La liturgia de este día 25 de diciembre nos lleva a las profundidades del misterio de la Encarnación. San Juan no narra el nacimiento de Jesús en Belén, como otros evangelistas, sino que nos remonta al misterio de la preexistencia divina del Verbo eterno, pero quien quiso compartir nuestra frágil naturaleza humana.
El Profeta Isaías aclama con gozo por la venida del Señor: “Prorrumpan en gritos de alegría… Verá la tierra entera la salvación que viene de nuestro Dios”. Celebrar Navidad es celebrar al Dios en su más grande cercanía, presente entre nosotros. “El Señor ha consolado a su pueblo”. Isaías nos hace mirar al mensajero que anuncia alegría y paz, el bien y la salvación. El mensajero dice a Sión: “Ya reina tu Dios”. Este reinado Dios, que lleva a cabo la transformación del mundo y de la condición humana, inicia con la llegada de su Hijo eterno. Por eso necesitamos cambiar nuestros criterios, para introducirnos en los del Reino de Dios, Reino de justicia, de paz, fraternidad, de santidad y amor.
La Carta a los Hebreos lleva a contemplar con asombro la grandeza del misterio de la encarnación del Hijo eterno de Dios, el “resplandor de la gloria del Padre, la imagen fiel de su ser, y quien sostiene todas las cosas con su palabra poderosa”. “Por él hizo el universo”. Dios ya no habla más por medio de profetas. Ahora lo hace por medio de su propio Hijo. No hay otra manera más grande y elocuente del hablar de Dios.

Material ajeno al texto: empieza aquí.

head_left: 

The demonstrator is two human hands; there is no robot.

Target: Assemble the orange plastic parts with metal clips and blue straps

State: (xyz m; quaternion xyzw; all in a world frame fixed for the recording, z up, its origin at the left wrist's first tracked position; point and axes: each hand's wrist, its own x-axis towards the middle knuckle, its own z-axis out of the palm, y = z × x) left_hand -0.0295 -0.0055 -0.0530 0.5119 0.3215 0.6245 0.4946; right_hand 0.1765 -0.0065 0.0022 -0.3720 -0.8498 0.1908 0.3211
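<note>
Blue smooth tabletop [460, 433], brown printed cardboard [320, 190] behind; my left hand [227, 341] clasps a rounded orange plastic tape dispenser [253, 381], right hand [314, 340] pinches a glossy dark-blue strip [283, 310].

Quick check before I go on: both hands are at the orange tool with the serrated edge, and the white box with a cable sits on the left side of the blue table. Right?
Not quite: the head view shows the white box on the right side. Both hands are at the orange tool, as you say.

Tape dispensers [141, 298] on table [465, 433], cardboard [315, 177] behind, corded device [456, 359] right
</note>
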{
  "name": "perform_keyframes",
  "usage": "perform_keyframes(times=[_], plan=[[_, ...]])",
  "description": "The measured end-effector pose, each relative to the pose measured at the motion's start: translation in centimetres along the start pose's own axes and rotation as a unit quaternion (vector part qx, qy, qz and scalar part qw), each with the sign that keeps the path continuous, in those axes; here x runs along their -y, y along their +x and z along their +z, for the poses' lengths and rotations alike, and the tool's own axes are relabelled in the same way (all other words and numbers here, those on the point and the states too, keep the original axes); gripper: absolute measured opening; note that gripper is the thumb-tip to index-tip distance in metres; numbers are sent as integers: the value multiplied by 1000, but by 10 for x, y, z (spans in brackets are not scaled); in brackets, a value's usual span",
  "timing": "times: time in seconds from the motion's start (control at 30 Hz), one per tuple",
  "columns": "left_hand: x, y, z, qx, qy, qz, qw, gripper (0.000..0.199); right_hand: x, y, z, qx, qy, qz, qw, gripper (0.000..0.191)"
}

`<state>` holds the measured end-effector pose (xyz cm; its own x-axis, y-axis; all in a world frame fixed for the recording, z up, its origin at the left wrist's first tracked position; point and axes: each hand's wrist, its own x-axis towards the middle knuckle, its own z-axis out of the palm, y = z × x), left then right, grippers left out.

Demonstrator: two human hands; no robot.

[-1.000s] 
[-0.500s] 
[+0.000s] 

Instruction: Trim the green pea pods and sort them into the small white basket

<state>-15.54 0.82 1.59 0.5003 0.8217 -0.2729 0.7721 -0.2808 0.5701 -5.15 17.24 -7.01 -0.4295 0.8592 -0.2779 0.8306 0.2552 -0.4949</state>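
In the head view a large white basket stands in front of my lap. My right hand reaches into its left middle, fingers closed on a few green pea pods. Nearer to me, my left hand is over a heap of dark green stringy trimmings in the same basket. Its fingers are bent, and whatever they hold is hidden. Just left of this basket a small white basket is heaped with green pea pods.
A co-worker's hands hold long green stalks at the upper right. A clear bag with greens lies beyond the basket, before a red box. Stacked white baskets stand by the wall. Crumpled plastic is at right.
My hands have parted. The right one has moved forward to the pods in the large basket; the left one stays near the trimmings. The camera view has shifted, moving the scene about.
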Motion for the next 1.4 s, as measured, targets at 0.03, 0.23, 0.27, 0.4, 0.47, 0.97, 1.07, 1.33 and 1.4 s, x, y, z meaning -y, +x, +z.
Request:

Un niño aún incapaz de hablar es “la Palabra por Excelencia”, “el Verbo Eterno del Padre”, el que “sostiene el mundo con su palabra poderosa”.
Ese misterio del Dios es inefable y a la vez tan cercano. La dignidad del Hijo es incluso mayor que la de los mismos ángeles, pero al mismo tiempo Jesús es un humilde hijo de la humanidad, pues quiso asemejarse en todo a sus hermanos menos en el pecado. Por eso, los ángeles, que lo adoran desde siempre, invitan a los pastores y a todos a adorarlo en Belén.
El prólogo evangelio de san Juan que se proclama este día de Navidad posee un contenido teológico muy rico, denso y profundo. Como la Carta a los Hebreos, afirma que aquel niño nacido en la humildad de nuestra carne es en realidad el Verbo eterno de Dios, la “Palabra que desde el principio estaba junto a Dios y era Dios”. Por eso profesamos, en el Credo, que Cristo es “Dios de Dios, Luz de Luz, Dios verdadero de Dios verdadero, engendrado no creado, de la misma naturaleza del Padre, por quien todo fue hecho…”
Al mismo tiempo que san Juan presenta la grandeza maravillosa del misterio del Verbo con el Padre desde toda la eternidad, también afirma que el Verbo encarnado es la “luz verdadera que ilumina a todo hombre que viene a este mundo” y añade: “en el mundo estaba; el mundo había sido hecho por él, y sin embargo el mundo no lo conoció”. Y aunque “vino a los suyos y los suyos no lo recibieron”, sin embargo, “a quienes los recibieron, les concedió el poder de llegar a ser hijos de Dios, a los que creen en su nombre…”
Jesús, el Verbo hecho carne, que habita entre nosotros, quiere ser la Luz que ilumine nuestra existencia. Pero es necesario aceptarlo. Si lo recibimos, él iluminará todas nuestras oscuridades y nos guiará por el camino de la verdad. De lo contrario permaneceremos en las tinieblas del error y del pecado. Si lo aceptamos encontramos el camino, porque él mismo es el Camino, la Verdad y la Vida.
Sólo recibiendo a Cristo podremos construir un mundo sobre la base de la misericordia y la caridad. Sólo permitiendo que en realidad “ponga su choza entre nosotros”, podremos sanar las heridas infligidas por el odio, el egoísmo, la violencia, la venganza y las luchas fratricidas. Sólo testimoniando que hemos creído en su nombre seremos hijos de Dios, dejaremos que él sea nuestro hermano y generaremos espacios de fraternidad entre nosotros.